Add support for additional TTS integrations through non-Microsoft focused SpeechService interface

druggedhippo commented 2 years ago

EDDI currently uses whatever built in Windows TTS system is installed. Unfortunately, the built in Windows TTS are not particularly good.

This feature request is to ask for a better more modular SpeechService class that allows other speech engines to "plugin" that do not rely on the Windows TTS interfaces and provide the same WAV stream as the existing class uses.

Examples of other engines could include (but are not limited to):

Amazon Polly - https://ai-service-demos.go-aws.com/polly
Google - https://cloud.google.com/text-to-speech
Microsoft Azure - https://azure.microsoft.com/en-us/services/cognitive-services/text-to-speech/
Different versions of the SAPI interface

As a proof of concept, here is an Amazon polly implementation I created.

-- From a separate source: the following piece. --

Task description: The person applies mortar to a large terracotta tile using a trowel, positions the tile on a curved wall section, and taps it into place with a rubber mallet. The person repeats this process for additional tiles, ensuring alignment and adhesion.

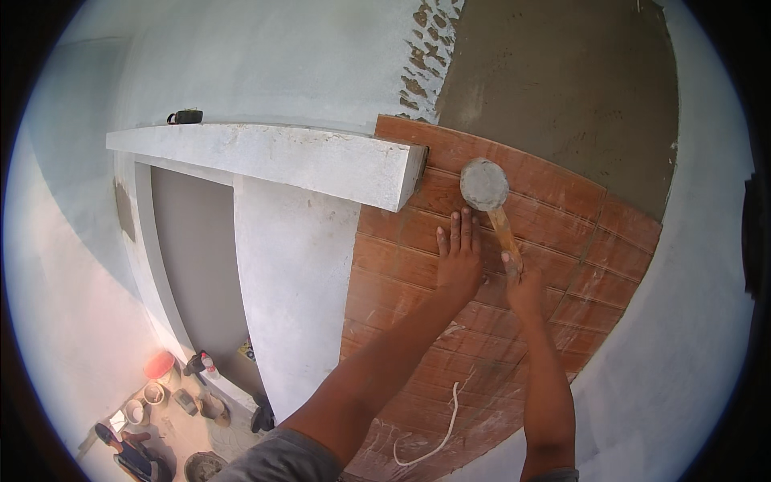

https://gist.github.com/druggedhippo/0a887973ee019dea1fc9e522f513b0f5

Example audio of Amazon Polly processing a EDDI TTS prompt in real-time:

https://imgur.com/zyoWmQg

Tkael commented 2 years ago

Thank you for this. 😀

As you have effectively demonstrated, it is indeed possible to add additional speech synthesizers to EDDI, including for voices sourced from various cloud development environments (Azure, AWS, etc.).

These cloud voices typically require the user to provide specific credentials and are limited in some way (either as timed trials or offering to render a limited number of words for free each month).

We're happy to support additional voices in EDDI but it is also important to note that voices from different sources do not always behave alike (in terms of SSML support, lexicons, etc).

We would need to do some additional work to document the new capability and help users enter their credentials for accessing the voice. Some UI changes to allow capturing credentials in EDDI would probably also be very welcome.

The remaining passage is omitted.